▸ **Task goal**
Extract each line of the material that follows exactly and omit its pictures.

+ + +

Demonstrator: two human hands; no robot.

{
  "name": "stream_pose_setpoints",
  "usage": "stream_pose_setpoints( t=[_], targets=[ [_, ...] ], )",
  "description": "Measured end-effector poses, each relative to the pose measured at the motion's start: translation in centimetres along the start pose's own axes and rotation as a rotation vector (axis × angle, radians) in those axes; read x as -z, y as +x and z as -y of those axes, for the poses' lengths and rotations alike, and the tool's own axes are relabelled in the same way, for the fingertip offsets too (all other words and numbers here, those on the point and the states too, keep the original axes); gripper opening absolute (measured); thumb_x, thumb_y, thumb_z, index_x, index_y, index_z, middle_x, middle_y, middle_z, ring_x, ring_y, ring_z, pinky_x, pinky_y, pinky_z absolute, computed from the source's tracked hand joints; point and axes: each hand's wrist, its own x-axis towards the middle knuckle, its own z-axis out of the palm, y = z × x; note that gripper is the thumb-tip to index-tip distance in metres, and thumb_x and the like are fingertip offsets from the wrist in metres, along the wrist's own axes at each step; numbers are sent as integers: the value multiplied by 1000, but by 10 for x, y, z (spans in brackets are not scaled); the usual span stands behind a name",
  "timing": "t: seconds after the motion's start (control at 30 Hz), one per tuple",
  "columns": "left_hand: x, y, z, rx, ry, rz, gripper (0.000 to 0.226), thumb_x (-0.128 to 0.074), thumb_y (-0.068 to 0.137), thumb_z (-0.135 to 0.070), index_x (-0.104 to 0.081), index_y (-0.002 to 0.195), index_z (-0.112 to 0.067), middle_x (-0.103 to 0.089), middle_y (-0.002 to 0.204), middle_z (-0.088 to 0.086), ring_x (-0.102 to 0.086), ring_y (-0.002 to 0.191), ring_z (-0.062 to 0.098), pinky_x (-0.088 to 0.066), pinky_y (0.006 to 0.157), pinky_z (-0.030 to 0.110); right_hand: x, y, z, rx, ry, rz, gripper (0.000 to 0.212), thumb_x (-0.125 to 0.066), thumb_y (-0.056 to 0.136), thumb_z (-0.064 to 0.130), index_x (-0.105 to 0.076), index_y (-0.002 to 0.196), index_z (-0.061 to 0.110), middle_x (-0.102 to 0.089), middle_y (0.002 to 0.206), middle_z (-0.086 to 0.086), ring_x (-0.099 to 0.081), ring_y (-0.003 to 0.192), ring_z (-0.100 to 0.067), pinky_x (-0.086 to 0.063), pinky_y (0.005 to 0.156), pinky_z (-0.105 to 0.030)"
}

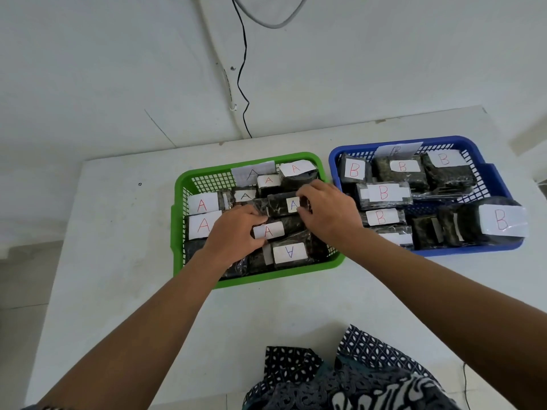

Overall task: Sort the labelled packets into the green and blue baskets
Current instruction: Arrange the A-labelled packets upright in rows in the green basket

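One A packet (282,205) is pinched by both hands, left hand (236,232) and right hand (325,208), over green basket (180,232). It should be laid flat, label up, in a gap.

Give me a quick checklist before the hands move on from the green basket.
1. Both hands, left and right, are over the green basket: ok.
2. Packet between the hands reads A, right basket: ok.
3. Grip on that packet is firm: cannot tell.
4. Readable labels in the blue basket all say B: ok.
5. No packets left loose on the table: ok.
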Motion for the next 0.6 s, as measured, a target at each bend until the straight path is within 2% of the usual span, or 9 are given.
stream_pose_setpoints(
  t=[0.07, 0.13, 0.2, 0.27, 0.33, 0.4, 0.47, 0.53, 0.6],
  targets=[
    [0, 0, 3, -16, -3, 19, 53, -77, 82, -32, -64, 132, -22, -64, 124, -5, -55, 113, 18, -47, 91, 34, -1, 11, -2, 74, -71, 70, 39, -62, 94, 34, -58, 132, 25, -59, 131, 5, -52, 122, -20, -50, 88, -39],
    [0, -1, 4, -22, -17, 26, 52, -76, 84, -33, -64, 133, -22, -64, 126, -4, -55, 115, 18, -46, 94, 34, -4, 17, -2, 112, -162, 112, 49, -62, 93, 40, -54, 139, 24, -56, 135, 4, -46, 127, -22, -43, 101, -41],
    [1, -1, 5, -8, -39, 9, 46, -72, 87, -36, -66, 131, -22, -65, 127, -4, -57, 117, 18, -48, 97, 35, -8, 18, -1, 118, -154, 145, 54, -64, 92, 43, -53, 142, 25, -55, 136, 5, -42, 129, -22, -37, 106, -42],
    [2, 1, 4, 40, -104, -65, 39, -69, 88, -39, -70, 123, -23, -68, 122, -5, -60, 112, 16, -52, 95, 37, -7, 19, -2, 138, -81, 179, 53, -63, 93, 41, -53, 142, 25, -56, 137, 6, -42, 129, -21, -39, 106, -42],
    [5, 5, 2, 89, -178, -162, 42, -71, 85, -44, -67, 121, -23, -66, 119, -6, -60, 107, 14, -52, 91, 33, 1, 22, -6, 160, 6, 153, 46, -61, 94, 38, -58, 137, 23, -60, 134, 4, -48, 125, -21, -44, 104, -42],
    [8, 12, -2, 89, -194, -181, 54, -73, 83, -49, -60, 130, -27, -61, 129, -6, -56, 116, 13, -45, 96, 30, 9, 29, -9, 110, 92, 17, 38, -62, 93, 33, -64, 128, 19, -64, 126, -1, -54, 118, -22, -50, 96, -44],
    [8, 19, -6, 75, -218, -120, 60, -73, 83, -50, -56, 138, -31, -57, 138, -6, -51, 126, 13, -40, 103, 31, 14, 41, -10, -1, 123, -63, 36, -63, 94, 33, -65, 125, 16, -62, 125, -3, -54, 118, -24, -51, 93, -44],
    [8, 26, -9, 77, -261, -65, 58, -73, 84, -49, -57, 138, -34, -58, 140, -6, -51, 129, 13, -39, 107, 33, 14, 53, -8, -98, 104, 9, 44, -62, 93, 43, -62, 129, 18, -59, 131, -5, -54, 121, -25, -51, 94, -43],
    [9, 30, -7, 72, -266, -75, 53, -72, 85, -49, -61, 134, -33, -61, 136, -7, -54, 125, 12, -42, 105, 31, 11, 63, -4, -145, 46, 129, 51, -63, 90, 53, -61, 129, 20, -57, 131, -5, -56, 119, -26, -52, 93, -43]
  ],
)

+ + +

▸ **Output for this task**
Demonstrator: two human hands; no robot.

{
  "name": "stream_pose_setpoints",
  "usage": "stream_pose_setpoints( t=[_], targets=[ [_, ...] ], )",
  "description": "Measured end-effector poses, each relative to the pose measured at the motion's start: translation in centimetres along the start pose's own axes and rotation as a rotation vector (axis × angle, radians) in those axes; read x as -z, y as +x and z as -y of those axes, for the poses' lengths and rotations alike, and the tool's own axes are relabelled in the same way, for the fingertip offsets too (all other words and numbers here, those on the point and the states too, keep the original axes); gripper opening absolute (measured); thumb_x, thumb_y, thumb_z, index_x, index_y, index_z, middle_x, middle_y, middle_z, ring_x, ring_y, ring_z, pinky_x, pinky_y, pinky_z absolute, computed from the source's tracked hand joints; point and axes: each hand's wrist, its own x-axis towards the middle knuckle, its own z-axis out of the palm, y = z × x; note that gripper is the thumb-tip to index-tip distance in metres, and thumb_x and the like are fingertip offsets from the wrist in metres, along the wrist's own axes at each step; numbers are sent as integers: the value multiplied by 1000, but by 10 for x, y, z (spans in brackets are not scaled); the usual span stands behind a name",
  "timing": "t: seconds after the motion's start (control at 30 Hz), one per tuple",
  "columns": "left_hand: x, y, z, rx, ry, rz, gripper (0.000 to 0.226), thumb_x (-0.128 to 0.074), thumb_y (-0.068 to 0.137), thumb_z (-0.135 to 0.070), index_x (-0.104 to 0.081), index_y (-0.002 to 0.195), index_z (-0.112 to 0.067), middle_x (-0.103 to 0.089), middle_y (-0.002 to 0.204), middle_z (-0.088 to 0.086), ring_x (-0.102 to 0.086), ring_y (-0.002 to 0.191), ring_z (-0.062 to 0.098), pinky_x (-0.088 to 0.066), pinky_y (0.006 to 0.157), pinky_z (-0.030 to 0.110); right_hand: x, y, z, rx, ry, rz, gripper (0.000 to 0.212), thumb_x (-0.125 to 0.066), thumb_y (-0.056 to 0.136), thumb_z (-0.064 to 0.130), index_x (-0.105 to 0.076), index_y (-0.002 to 0.196), index_z (-0.061 to 0.110), middle_x (-0.102 to 0.089), middle_y (0.002 to 0.206), middle_z (-0.086 to 0.086), ring_x (-0.099 to 0.081), ring_y (-0.003 to 0.192), ring_z (-0.100 to 0.067), pinky_x (-0.086 to 0.063), pinky_y (0.005 to 0.156), pinky_z (-0.105 to 0.030)"
}


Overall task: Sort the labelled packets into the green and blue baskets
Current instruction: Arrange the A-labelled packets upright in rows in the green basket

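One A packet (282,205) is pinched by both hands, left hand (236,232) and right hand (325,208), over green basket (180,232). It should be laid flat, label up, in a gap.

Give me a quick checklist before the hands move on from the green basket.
1. Both hands, left and right, are over the green basket: ok.
2. Packet between the hands reads A, right basket: ok.
3. Grip on that packet is firm: cannot tell.
4. Readable labels in the blue basket all say B: ok.
5. No packets left loose on the table: ok.
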Motion for the next 0.6 s, as measured, a target at each bend until the straight path is within 2% of the usual span, or 9 are given.
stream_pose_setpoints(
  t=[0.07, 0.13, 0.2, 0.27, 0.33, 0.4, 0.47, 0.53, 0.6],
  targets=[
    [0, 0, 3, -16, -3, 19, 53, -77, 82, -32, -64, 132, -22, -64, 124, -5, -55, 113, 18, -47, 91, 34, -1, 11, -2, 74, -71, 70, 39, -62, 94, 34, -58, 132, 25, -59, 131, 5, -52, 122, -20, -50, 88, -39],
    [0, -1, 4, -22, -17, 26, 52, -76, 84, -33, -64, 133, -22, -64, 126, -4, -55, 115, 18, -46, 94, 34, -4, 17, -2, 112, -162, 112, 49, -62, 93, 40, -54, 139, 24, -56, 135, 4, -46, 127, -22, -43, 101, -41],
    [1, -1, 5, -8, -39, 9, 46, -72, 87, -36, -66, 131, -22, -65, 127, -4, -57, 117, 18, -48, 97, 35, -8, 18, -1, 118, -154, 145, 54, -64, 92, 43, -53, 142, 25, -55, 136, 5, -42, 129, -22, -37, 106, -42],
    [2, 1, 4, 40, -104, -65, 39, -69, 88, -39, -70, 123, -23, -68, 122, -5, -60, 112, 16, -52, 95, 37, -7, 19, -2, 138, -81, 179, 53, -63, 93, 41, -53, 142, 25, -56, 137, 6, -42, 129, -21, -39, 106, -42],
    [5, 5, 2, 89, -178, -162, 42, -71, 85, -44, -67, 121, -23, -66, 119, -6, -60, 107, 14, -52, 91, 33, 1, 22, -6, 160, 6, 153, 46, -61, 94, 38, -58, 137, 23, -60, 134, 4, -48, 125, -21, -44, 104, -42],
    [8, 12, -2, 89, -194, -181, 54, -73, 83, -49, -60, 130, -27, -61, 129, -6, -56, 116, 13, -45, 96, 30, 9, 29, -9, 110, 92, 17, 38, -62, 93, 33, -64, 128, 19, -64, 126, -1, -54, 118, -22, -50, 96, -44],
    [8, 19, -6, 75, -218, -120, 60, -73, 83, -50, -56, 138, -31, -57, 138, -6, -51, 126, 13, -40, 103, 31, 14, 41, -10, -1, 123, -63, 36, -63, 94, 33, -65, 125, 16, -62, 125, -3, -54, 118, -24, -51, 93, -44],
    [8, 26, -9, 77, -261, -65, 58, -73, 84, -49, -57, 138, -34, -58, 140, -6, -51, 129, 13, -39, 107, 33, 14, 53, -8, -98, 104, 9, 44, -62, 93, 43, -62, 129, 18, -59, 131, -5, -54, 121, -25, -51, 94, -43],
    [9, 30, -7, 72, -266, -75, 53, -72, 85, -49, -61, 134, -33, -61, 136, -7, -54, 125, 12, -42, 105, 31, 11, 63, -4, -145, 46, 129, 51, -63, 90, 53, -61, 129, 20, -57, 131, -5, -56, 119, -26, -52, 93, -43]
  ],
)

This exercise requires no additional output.